■ **Records for the exercise**
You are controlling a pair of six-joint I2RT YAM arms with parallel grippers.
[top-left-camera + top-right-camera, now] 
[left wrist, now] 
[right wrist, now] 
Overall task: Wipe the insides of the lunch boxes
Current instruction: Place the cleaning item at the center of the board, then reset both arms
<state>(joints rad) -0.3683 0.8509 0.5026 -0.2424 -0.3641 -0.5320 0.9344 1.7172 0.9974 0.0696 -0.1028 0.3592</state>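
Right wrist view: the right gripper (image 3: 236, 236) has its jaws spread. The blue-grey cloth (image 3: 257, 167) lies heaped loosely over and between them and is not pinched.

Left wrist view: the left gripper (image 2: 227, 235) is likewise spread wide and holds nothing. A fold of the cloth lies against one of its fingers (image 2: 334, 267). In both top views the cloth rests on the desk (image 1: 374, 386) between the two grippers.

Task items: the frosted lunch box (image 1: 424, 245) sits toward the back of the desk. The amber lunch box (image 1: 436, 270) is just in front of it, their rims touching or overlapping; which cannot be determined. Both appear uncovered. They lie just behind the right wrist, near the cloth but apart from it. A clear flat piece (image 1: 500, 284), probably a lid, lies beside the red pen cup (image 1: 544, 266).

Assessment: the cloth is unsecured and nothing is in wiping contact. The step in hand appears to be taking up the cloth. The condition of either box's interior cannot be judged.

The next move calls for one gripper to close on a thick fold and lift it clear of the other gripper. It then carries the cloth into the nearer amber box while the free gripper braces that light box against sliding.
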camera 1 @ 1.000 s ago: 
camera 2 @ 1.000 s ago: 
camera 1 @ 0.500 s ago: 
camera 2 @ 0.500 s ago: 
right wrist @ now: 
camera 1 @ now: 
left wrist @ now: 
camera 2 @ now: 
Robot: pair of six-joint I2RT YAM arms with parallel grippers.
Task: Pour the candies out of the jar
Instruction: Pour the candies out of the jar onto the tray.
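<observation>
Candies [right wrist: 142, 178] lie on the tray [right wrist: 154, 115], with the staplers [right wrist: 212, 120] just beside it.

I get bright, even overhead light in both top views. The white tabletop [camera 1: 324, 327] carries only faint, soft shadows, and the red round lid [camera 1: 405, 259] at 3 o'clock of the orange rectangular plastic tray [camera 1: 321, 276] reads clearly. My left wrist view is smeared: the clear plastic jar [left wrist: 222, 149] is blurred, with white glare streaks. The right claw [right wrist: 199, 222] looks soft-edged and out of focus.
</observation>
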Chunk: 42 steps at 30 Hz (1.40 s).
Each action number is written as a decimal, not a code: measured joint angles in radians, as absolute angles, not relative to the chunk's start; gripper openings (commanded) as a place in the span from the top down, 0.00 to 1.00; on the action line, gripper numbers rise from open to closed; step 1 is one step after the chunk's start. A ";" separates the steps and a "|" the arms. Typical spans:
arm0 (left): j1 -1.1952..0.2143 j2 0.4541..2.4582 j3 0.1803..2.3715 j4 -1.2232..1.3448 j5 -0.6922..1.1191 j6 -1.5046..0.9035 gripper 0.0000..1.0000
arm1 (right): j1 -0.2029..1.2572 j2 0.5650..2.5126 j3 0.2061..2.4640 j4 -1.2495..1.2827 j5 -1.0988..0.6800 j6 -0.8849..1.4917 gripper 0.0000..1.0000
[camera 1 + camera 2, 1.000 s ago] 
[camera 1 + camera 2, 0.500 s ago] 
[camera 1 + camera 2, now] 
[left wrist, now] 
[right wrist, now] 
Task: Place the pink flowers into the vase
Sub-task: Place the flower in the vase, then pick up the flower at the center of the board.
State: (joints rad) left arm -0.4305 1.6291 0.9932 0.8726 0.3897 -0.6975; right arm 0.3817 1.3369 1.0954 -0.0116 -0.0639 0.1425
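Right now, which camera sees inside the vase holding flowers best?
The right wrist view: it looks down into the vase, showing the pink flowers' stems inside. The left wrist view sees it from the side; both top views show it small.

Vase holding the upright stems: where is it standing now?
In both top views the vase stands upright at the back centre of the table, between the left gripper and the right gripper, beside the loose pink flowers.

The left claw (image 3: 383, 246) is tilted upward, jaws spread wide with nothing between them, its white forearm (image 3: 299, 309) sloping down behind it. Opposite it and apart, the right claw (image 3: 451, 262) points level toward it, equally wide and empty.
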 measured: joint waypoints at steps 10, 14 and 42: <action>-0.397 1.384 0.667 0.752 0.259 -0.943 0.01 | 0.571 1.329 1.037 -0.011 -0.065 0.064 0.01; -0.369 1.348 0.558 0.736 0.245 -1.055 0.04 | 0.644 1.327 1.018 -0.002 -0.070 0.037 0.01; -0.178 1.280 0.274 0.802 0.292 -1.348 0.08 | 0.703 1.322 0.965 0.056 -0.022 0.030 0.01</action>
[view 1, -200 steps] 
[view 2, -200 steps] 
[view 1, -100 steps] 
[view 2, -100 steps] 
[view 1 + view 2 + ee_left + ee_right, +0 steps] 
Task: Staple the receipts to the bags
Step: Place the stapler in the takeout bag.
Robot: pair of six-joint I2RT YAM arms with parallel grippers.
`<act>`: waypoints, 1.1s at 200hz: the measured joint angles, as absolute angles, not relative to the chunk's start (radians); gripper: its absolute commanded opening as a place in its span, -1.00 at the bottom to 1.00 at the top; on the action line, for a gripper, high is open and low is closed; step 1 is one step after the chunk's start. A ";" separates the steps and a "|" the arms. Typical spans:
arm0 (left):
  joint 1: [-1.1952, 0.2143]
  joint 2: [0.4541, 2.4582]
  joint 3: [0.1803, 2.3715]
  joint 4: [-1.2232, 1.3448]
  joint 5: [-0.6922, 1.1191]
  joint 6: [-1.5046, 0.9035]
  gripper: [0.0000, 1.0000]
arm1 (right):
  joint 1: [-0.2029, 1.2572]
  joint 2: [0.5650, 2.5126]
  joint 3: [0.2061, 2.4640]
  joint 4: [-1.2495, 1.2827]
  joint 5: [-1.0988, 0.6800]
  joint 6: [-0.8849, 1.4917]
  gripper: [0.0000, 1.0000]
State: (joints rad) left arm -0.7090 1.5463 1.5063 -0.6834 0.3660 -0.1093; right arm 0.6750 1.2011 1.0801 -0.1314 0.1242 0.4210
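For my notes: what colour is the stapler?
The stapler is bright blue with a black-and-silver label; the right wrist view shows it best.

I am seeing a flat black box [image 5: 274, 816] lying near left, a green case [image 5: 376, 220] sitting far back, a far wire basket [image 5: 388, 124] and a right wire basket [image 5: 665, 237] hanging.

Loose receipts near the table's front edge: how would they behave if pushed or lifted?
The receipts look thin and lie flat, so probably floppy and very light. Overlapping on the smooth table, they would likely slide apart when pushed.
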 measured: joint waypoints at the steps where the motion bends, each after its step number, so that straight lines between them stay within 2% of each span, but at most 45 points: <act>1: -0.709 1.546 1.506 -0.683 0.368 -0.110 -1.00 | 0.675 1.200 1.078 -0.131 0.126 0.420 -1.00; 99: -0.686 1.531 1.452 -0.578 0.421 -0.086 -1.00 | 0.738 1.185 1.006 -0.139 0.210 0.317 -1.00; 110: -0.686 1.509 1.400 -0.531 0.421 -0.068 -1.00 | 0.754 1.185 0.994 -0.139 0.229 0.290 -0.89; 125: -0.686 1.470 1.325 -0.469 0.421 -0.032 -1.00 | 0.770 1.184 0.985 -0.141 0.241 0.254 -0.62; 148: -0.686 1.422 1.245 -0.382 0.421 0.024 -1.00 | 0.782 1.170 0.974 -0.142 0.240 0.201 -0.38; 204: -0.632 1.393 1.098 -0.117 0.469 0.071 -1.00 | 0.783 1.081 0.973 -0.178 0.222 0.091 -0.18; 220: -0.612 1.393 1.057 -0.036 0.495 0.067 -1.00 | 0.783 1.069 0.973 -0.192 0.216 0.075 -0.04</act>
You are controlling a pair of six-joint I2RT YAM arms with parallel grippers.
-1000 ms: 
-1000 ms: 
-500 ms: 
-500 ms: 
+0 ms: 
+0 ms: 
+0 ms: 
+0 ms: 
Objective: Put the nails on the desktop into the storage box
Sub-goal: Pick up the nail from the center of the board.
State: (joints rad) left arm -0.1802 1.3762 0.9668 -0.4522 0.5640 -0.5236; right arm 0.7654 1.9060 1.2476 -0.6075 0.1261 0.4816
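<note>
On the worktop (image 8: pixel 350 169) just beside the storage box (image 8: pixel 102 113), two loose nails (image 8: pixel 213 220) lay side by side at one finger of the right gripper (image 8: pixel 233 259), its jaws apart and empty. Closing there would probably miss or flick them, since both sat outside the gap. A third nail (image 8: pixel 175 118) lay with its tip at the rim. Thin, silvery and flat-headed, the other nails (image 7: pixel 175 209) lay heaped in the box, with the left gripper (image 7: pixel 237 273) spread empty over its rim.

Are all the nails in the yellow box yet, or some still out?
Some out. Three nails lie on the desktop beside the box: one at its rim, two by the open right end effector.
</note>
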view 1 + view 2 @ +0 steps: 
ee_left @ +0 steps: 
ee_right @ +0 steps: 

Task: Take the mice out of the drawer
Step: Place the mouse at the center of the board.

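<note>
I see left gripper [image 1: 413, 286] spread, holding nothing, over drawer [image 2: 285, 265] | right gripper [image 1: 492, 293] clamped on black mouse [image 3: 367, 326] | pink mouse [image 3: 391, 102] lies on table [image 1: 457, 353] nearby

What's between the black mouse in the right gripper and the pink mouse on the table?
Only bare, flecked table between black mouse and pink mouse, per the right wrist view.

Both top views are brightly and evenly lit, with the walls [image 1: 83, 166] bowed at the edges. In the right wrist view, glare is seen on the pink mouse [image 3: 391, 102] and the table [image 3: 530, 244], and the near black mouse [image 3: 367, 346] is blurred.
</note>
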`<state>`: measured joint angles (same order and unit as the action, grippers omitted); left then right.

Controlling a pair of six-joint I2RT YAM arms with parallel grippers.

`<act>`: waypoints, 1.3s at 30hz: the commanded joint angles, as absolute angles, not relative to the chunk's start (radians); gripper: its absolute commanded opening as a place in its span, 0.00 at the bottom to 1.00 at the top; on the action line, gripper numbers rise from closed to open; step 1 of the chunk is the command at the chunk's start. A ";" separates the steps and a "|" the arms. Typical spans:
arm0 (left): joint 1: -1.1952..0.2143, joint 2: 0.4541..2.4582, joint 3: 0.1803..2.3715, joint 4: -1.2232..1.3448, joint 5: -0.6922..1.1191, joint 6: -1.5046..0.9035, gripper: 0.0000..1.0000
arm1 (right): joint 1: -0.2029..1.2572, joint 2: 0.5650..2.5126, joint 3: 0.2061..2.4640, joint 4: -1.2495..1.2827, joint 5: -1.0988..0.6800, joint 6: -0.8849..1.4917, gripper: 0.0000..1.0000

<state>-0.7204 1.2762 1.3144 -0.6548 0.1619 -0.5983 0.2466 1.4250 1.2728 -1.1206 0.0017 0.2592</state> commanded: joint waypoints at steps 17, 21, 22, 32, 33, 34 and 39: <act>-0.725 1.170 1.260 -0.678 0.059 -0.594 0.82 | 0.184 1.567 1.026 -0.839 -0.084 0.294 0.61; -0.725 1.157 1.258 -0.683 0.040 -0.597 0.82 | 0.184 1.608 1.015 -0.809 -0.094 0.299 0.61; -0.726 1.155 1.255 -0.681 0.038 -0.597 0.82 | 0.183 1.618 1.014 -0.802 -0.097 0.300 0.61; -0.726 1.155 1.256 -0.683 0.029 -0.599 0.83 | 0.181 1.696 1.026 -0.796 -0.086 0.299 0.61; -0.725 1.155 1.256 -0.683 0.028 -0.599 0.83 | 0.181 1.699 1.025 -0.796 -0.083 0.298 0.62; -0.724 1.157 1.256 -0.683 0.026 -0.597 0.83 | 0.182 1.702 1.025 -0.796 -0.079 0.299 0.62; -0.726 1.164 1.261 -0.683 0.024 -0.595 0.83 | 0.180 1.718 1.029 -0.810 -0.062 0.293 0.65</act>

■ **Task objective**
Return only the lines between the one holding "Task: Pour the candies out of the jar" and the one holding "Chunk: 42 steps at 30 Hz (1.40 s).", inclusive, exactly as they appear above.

■ **Result for this exercise**
Task: Pour the candies out of the jar
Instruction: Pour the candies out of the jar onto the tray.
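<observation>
Candies [right wrist: 142, 178] lie on the tray [right wrist: 154, 115], with the staplers [right wrist: 212, 120] just beside it.

I get bright, even overhead light in both top views. The white tabletop [camera 1: 324, 327] carries only faint, soft shadows, and the red round lid [camera 1: 405, 259] at 3 o'clock of the orange rectangular plastic tray [camera 1: 321, 276] reads clearly. My left wrist view is smeared: the clear plastic jar [left wrist: 222, 149] is blurred, with white glare streaks. The right claw [right wrist: 199, 222] looks soft-edged and out of focus.
</observation>
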Chunk: 42 steps at 30 Hz (1.40 s).

The required response has been given in full.